The democrats referred to above are the Bolsheviks and the peasant parties they were allied with such as the Trudoviks. In a 1906 article titled “Cadets, Trudoviks and the Workers’ Party”, Lenin characterized the Trudoviks as bourgeois democrats who “are compelled to become revolutionary, whereas the liberals, the Cadets and so forth, represent the bourgeoisie, whose conditions of existence compel it to seek a deal with the old authorities. It is natural also that the peasantry should clothe its aspirations in the mantle of utopias, i.e., unrealisable hopes, such as equalised land tenure under capitalism.”
With respect to A.E. Badaev and his reference to the Bolsheviks working out an agreement with the Cadets on the Second Ballot, Mike Ely (wherever he is nowadays), failed to mention upon what basis the agreement stood. Badaev’s “The Bolsheviks in the Tsarist Duma” makes clear that it excluded any hint of political accord. He referred to the Prague Bolshevik Conference that set down guidelines for the Fourth Duma elections in 1912 as stipulating: “election agreements must not involve the adoption of a platform, nor must the agreements bind the Social-Democratic candidates by any political obligations whatsoever, or prevent the Social-Democracy from resolutely criticising the counter-revolutionary nature of the Liberals and the half-heartedness and inconsistency of the bourgeois democrats.”

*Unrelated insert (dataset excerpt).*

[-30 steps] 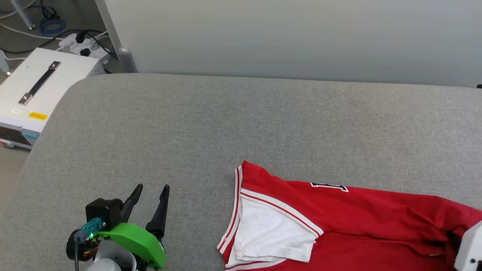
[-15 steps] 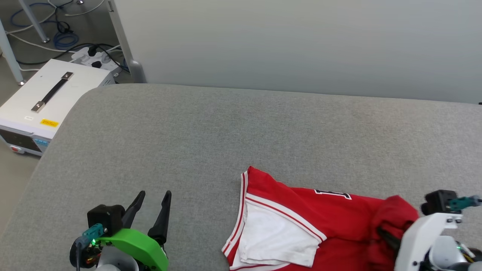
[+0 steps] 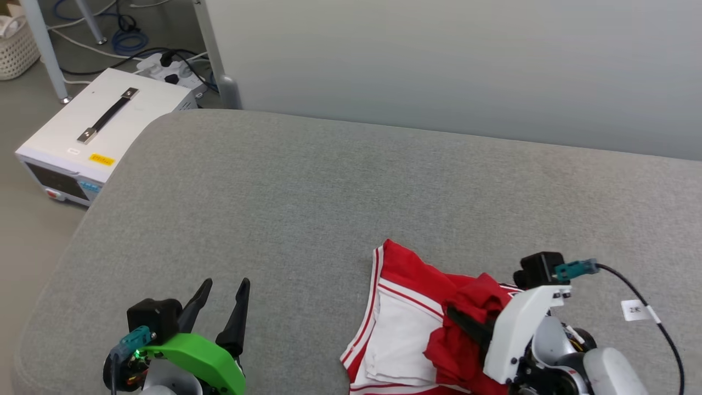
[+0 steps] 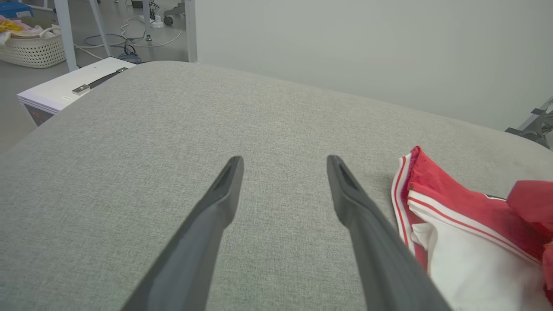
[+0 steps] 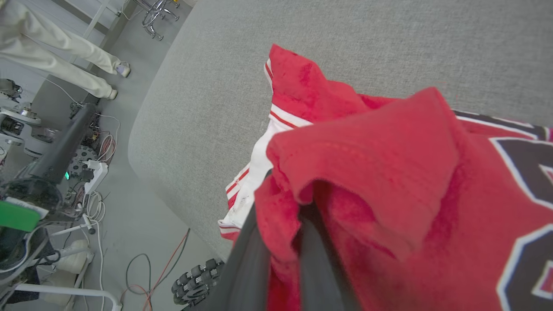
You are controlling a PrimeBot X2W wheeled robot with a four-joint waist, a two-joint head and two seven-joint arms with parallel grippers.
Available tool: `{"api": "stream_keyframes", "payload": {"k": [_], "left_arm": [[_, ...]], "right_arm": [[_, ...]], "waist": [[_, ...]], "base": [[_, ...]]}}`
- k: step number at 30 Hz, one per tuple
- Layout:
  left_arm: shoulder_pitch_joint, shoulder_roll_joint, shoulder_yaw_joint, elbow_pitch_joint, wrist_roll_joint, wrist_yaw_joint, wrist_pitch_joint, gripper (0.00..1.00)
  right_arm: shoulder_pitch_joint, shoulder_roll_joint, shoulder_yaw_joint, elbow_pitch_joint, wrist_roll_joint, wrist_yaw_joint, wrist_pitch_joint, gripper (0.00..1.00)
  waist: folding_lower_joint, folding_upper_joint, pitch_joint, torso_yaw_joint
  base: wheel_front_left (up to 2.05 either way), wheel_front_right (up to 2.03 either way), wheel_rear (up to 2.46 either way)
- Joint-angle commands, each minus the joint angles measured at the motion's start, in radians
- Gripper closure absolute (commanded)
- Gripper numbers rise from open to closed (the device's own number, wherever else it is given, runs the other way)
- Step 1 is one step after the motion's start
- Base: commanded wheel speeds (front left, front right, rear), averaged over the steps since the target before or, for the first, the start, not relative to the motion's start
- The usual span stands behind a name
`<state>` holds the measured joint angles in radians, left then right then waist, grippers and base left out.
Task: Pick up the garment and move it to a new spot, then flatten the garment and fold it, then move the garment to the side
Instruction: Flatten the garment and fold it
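The garment (image 3: 408, 271), a red jersey with a white sleeve (image 3: 397, 334) and striped trim, lies bunched at the table's near right. My right gripper (image 3: 459, 319) is shut on a fold of its red cloth, held up over the white sleeve. In the right wrist view the dark fingers (image 5: 255, 263) pinch the red fabric (image 5: 367, 142), and black white-edged lettering (image 5: 525, 172) shows at the right. My left gripper (image 3: 225, 284) hovers open and empty over bare table, to the left of the garment. The left wrist view shows the left gripper (image 4: 284, 160) spread wide, with the garment (image 4: 458, 203) to its right.
The grey padded table (image 3: 329, 181) has a rounded left edge, with a pale wall panel behind it. On the floor to the left are a white box with a black handle (image 3: 104, 126), a power strip with cables (image 3: 170, 68) and a basket (image 3: 16, 49). A person's legs (image 5: 56, 52) stand beyond the table.
The head camera has shifted. My right gripper has come into view and carried the gripped red cloth leftward, folding the garment's right part over toward the white sleeve. The left gripper has stayed put.
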<state>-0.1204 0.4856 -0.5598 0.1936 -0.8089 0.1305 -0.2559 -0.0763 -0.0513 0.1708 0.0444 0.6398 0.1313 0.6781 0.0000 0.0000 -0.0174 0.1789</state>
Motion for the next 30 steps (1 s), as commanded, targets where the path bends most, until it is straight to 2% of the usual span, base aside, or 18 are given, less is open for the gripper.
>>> {"api": "stream_keyframes", "payload": {"k": [1,11,12,13,14,22,25,28,30], "left_arm": [[0.002,-0.007,0.0,0.005,0.005,-0.006,-0.005,0.0],[-0.005,-0.015,-0.012,0.017,0.005,-0.012,0.0,0.0],[-0.005,-0.015,-0.013,0.018,0.004,-0.012,0.0,0.0],[-0.006,-0.016,-0.013,0.019,0.004,-0.012,0.0,0.0],[-0.006,-0.016,-0.013,0.02,0.003,-0.012,0.0,0.0],[-0.002,-0.011,-0.008,0.024,0.0,-0.007,0.0,0.0],[-0.001,-0.01,-0.008,0.019,0.001,-0.005,-0.001,0.0],[0.002,-0.008,-0.006,0.015,0.002,-0.003,-0.001,0.0],[0.004,-0.008,-0.002,0.009,0.005,-0.003,-0.002,0.0]], "right_arm": [[-0.034,0.001,0.019,0.04,0.003,-0.001,-0.028,1.0],[-0.127,0.001,0.13,0.26,0.033,-0.001,-0.154,1.0],[-0.137,0.001,0.138,0.276,0.035,-0.001,-0.169,0.78],[-0.148,0.001,0.149,0.294,0.038,-0.001,-0.184,0.07],[-0.157,0.001,0.158,0.307,0.042,-0.001,-0.193,0.0],[-0.222,0.001,0.3,0.303,0.163,-0.001,-0.242,0.0],[-0.237,0.001,0.32,0.291,0.184,-0.001,-0.248,0.0],[-0.256,0.001,0.31,0.278,0.171,-0.001,-0.258,0.0],[-0.274,0.001,0.294,0.265,0.105,-0.001,-0.266,0.0]], "waist": [[0.0,0.0,0.005,0.02],[0.0,0.0,0.011,0.076],[0.0,0.0,0.011,0.08],[0.0,0.0,0.012,0.083],[0.0,0.0,0.012,0.085],[0.0,0.0,0.001,0.074],[0.0,0.0,-0.005,0.062],[0.0,0.0,-0.014,0.043],[0.0,0.0,-0.016,0.029]], "base": [[0.0,0.0,0.0],[0.0,0.0,0.0],[0.0,0.0,0.0],[0.0,0.0,0.0],[0.0,0.0,0.0],[0.0,0.0,0.0],[0.0,0.0,0.0],[0.0,0.0,0.0],[0.0,0.0,0.0]]}}
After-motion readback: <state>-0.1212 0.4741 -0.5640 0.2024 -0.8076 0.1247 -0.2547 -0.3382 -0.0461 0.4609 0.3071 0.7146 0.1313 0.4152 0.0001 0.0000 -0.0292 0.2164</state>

I would only say that if the DSA concluded blocs with the Democratic Party that stood by the same exacting standards, I might ring doorbells alongside them myself. Fat chance of that happening. Oh, the fat chance is one of their candidates “resolutely criticising the counter-revolutionary nature of the Liberals and the half-heartedness and inconsistency of the bourgeois democrats”.